WORK TASK -> Everything from the line that holds "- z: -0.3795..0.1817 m" through the end of the listing below must be retyped word for word, without any pictures.

DATA ->
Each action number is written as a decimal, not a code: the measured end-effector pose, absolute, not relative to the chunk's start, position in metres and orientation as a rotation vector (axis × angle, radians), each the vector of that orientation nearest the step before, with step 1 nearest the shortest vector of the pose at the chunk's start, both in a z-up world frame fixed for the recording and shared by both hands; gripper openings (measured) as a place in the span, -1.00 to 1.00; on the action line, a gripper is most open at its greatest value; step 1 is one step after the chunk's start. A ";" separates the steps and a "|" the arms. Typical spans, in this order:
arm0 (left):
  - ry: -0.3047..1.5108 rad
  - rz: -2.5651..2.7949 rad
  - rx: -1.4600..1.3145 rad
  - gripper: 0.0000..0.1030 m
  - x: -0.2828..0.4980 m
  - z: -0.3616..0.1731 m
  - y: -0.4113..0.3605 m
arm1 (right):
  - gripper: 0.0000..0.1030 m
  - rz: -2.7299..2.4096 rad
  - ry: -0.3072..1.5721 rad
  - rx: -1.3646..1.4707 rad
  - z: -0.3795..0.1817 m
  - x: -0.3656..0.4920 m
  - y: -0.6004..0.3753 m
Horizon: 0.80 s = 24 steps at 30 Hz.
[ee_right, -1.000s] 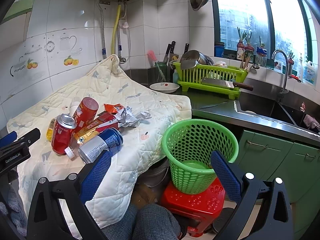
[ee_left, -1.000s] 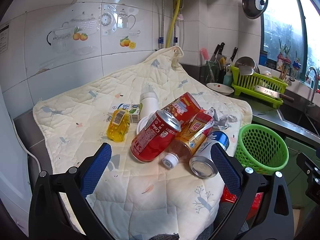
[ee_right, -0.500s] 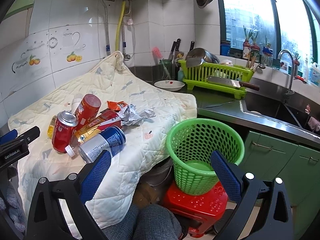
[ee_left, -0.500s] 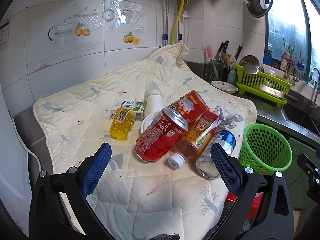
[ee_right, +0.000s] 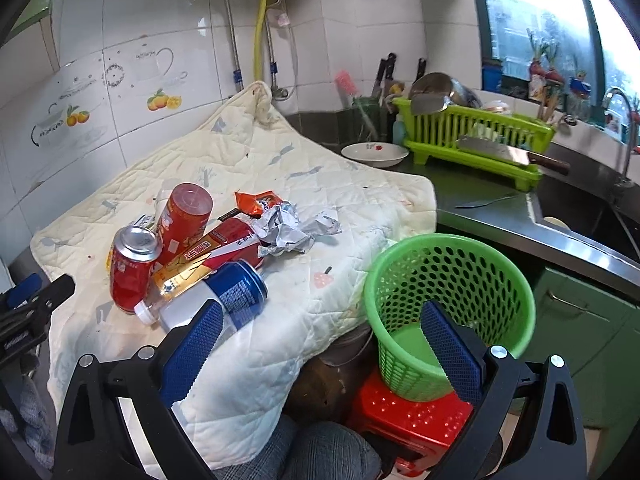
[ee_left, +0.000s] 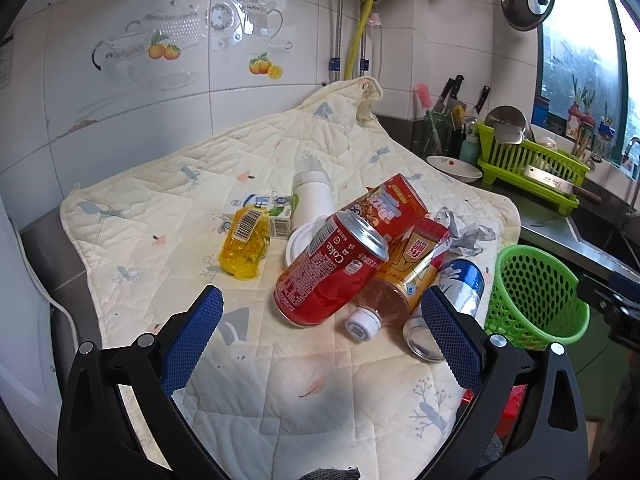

THE ANSWER ->
  - z: -0.3795..0.1817 m
  - x: -0.3656..0.4920 m
  - y: -0.6004..0.3753 m
Horizon: 0.80 s = 24 steps at 30 Hz.
[ee_right, -1.000s] 
[ee_left, -1.000s] 
[ee_right, -0.500s] 
[ee_left, -0.500s] 
[ee_right, +0.000s] 
[ee_left, +0.000s] 

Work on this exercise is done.